3.4. The t distribution#

The \(t\) distribution describes the shape of the best-estimate sampling distribution of the mean when data are drawn from a normal distribution and the best-fitting normal distribution (ie, its mean and standard deviation) have been estimated from a small sample.

3.4.1. Sampling distribution of the mean#

  • The sampling distribution of the mean is the distribution you wuld obtain if you repeatedly took many different samples of size \(n\) from the population and calculated the mean for each sample

  • The null distribution is the sampling distribution of the mean (or different test statistic) that we would expect to observe if the null hypothesis were true

3.4.2. Scaling by sample size#

Recall from the previous lecture that the spread of the sampling distribution of the mean depends on the sample size. More precisely:

  • The standard deviation of the sampling distribution of the mean is the standard error, \(s/\sqrt{n}\) where \(s\) is the sample standard deviation and \(n\) is the sample size

https://raw.githubusercontent.com/jillxoreilly/StatsCourseBook_2024/main/images/Chp6_tvsn.png

3.4.3. Pointy top, heavy tails#

The \(t\) distribution looks a lot like the normal distribution, but it has a pointy top and heavy tails.

Importantly, the shape of the \(t\) distribution depends on the sample size used to estimate the best-fitting Normal distribution:

  • when the sample is tiny (\(n=2\)) we get an extreme pointy top and heavy tails

  • as the sample size gets large (about 30) the t distribution is almost identical to the normal distribution

https://raw.githubusercontent.com/jillxoreilly/StatsCourseBook_2024/main/images/Chp6_tDist.png

This distinction may seem subtle, but remember that a statistically significant result lies in the tails of the null distribution. If the \(t\) distribution represents the sampling distribution of the mean under the null hypothesis, then it is the behaviour of its tails that matters most.

In practice, we examine these tails to determine how likely it is that our observed result (such as a difference in means) could have arisen purely by chance.

Why heavy tails?#

You can skip this bit if you don’t fancy it; it is sufficient to understand that the \(t\)-distribution has heavy tails because of ‘something to do with estimating the standard deviation’!
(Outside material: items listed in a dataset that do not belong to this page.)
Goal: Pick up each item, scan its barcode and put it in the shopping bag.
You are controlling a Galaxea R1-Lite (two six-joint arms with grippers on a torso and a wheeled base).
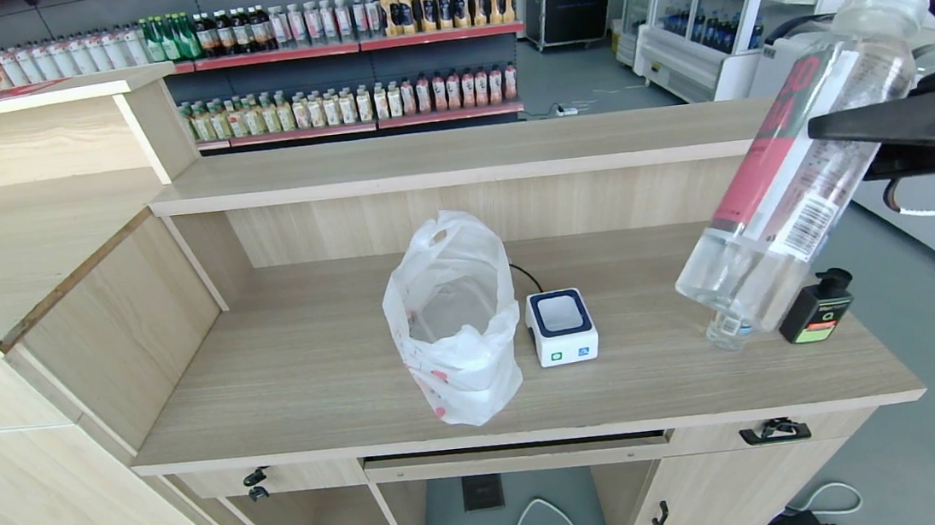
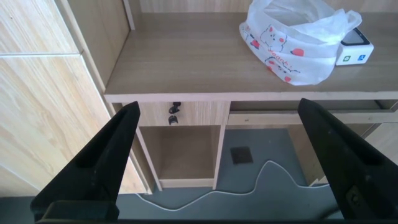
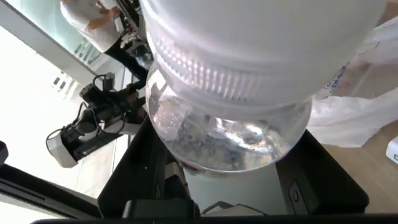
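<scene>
No text legible: bottle [image 1: 803, 179] has a barcode [image 1: 808, 228] and blurred red-label characters; bag [image 2: 292, 46] has cartoon print.

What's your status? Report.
Right gripper shut on water bottle, held tilted. Left gripper open, low. Shopping bag open beside scanner. Black bottle on counter, right end.

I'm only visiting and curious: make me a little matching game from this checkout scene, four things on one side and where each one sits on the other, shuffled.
Things:
1. water bottle
2. shopping bag
3. scanner
4. black pump bottle

Places:
A. standing open at the middle of the counter
B. standing at the counter's right end
C. held tilted in the air
D. on the counter, just right of the bag

Pairs: 1-C; 2-A; 3-D; 4-B
</scene>
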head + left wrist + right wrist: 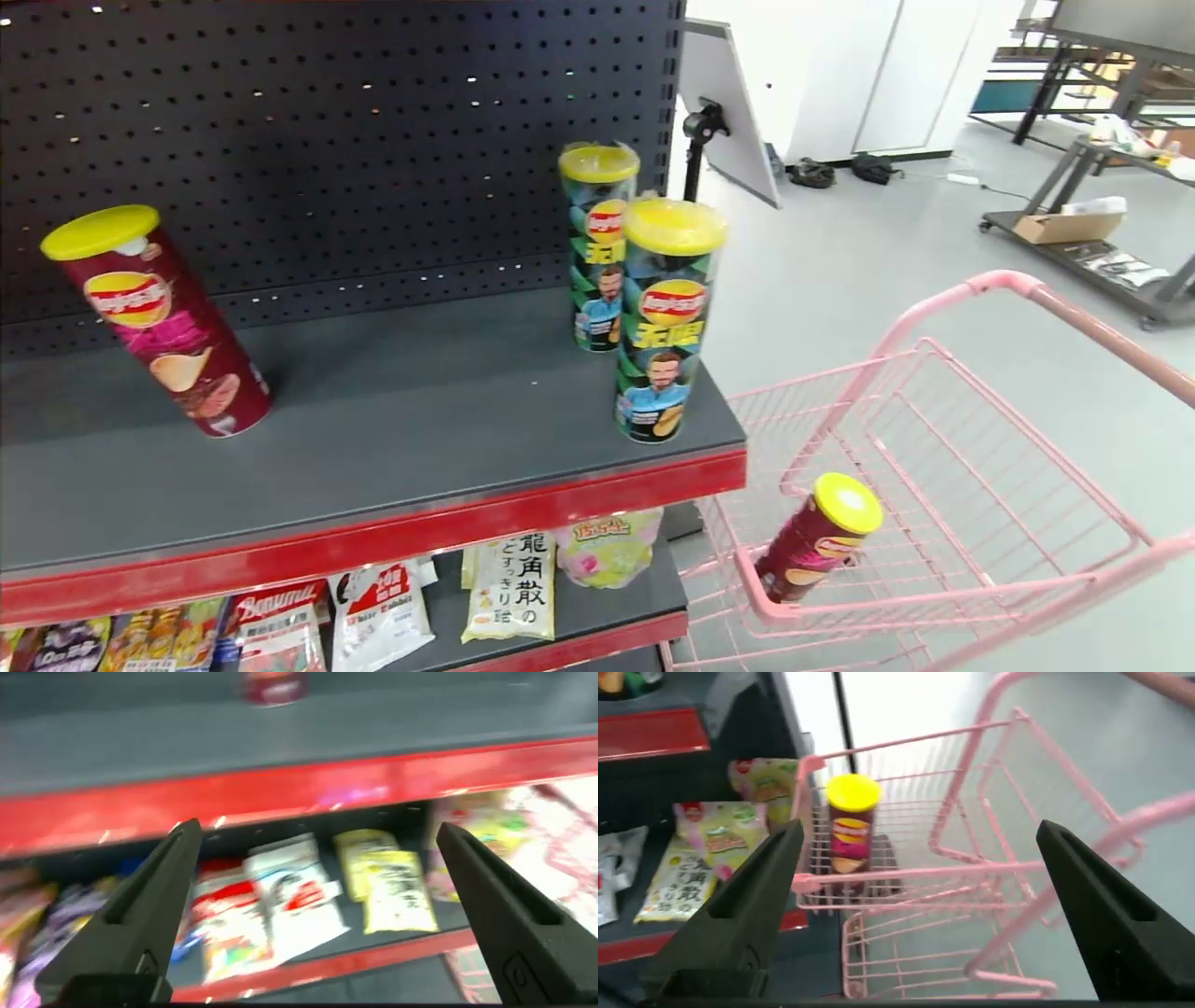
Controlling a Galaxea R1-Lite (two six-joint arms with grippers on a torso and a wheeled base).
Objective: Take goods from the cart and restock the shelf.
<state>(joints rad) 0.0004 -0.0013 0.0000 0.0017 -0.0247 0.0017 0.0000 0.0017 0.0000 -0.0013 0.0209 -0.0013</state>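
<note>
A green can (665,317) crowds the shelf's (420,420) front-right corner, the cart (1004,278) just beyond; left gripper (318,829) and right gripper (920,829) gape empty.

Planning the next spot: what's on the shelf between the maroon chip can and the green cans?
Nothing; head view shows bare shelf between maroon can and green cans.

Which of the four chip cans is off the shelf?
The maroon can in the pink cart; the second maroon can, the rear green can and the front green can stand on the shelf.
</note>
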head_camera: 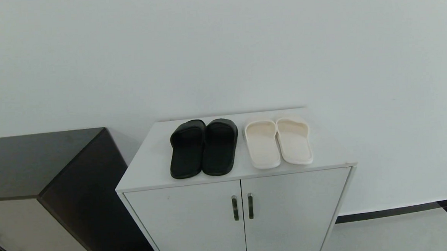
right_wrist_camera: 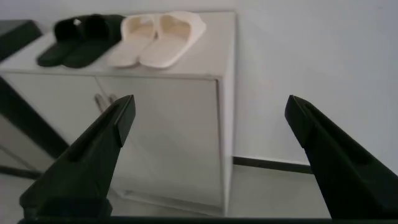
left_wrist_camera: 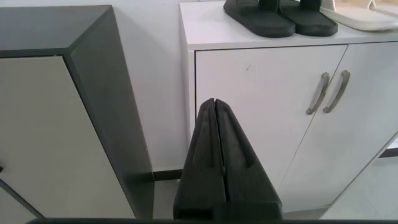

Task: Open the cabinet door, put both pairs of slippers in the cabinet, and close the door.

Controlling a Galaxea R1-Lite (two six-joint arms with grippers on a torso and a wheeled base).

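White, smooth-faced cabinet (head_camera: 149, 164) stands shut; a hard tug on a door could slide both pairs off its flat top. Matte black slippers (head_camera: 203, 147) lie there, moulded cream slippers (head_camera: 278, 141) at their three o'clock. Left gripper (left_wrist_camera: 216, 106) is pinched closed, right gripper (right_wrist_camera: 209, 107) spread wide. Slim metal handles (head_camera: 235, 208) sit at the slippers' six o'clock.

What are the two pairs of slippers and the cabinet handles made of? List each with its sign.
Matte black slide slippers: likely moulded rubber or foam, judging by the dull one-piece shape. Cream slide slippers: seemingly the same, smooth and seamless. Slim grey bar handles: probably brushed metal, given the soft sheen.
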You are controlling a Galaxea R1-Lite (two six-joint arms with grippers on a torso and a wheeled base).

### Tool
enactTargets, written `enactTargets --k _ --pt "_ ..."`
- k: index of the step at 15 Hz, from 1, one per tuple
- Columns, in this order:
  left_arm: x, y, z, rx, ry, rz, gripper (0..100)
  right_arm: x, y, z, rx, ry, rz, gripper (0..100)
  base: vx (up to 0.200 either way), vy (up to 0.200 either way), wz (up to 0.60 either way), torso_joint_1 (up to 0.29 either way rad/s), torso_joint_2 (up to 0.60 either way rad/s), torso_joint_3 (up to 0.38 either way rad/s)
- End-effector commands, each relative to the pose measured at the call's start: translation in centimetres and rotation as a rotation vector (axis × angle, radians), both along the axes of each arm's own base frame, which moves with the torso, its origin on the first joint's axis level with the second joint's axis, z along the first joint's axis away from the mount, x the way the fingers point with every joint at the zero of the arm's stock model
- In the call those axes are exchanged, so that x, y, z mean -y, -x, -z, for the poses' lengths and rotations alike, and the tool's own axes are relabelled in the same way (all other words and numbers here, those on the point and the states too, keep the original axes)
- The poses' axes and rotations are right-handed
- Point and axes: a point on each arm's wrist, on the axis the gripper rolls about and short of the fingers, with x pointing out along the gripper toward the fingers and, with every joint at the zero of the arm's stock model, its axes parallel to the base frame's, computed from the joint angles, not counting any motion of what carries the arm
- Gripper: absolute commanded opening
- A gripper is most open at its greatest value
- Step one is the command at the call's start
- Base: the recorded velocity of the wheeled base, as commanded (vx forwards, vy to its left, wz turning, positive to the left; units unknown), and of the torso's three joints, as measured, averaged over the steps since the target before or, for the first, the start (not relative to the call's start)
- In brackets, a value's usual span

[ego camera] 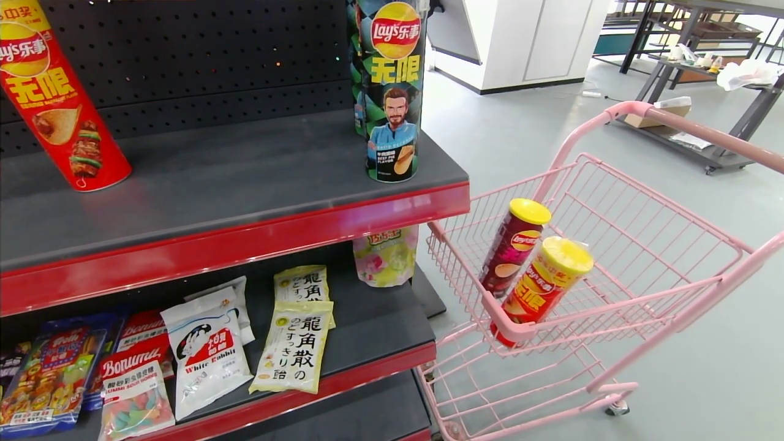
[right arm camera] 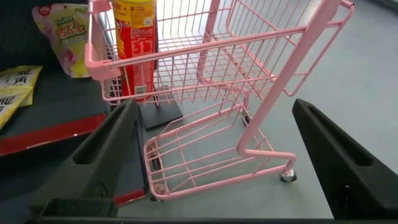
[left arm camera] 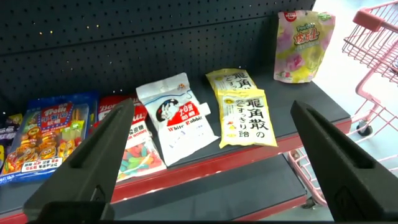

https://raw.githubusercontent.com/jillxoreilly/StatsCourseBook_2024/main/images/Chp6_whytails.png

3.4.4. Analogy: \(t\) and \(Z\)#

We saw earlier that, if data are Normally distributed, then standardising the data by converting values to Z-scores produces a distribution with a fixed mean (0) and standard deviation (1).

If the data have sample mean \(\bar{x}\) and sample standard deviation \(s\), then each observation can be converted to a Z-score by:

\[ Z - \frac{x-\bar{x}}{\frac{s}{\sqrt{n}}} \]

From this standardised distribution, we can directly read off the probability of observing a given data value. For example, the probability of obtaining a Z-score greater than 1 is about 15%.

Similarly, for sample means, we can standardise them by converting them to \(t\)-scores:

\[ t = \frac{\bar{x}}{\frac{s}{sqrt{n}}} \]

This standardised distribution tells us the probability of obtaining a sample mean as large as our observed value \(\bar{x}\) (or larger) if the population mean were truly zero

  • This probability represents the chance of observing such a sample mean purely due to random sampling variation under the null hypothesis, when the null hypothesis states that the population mean is zero.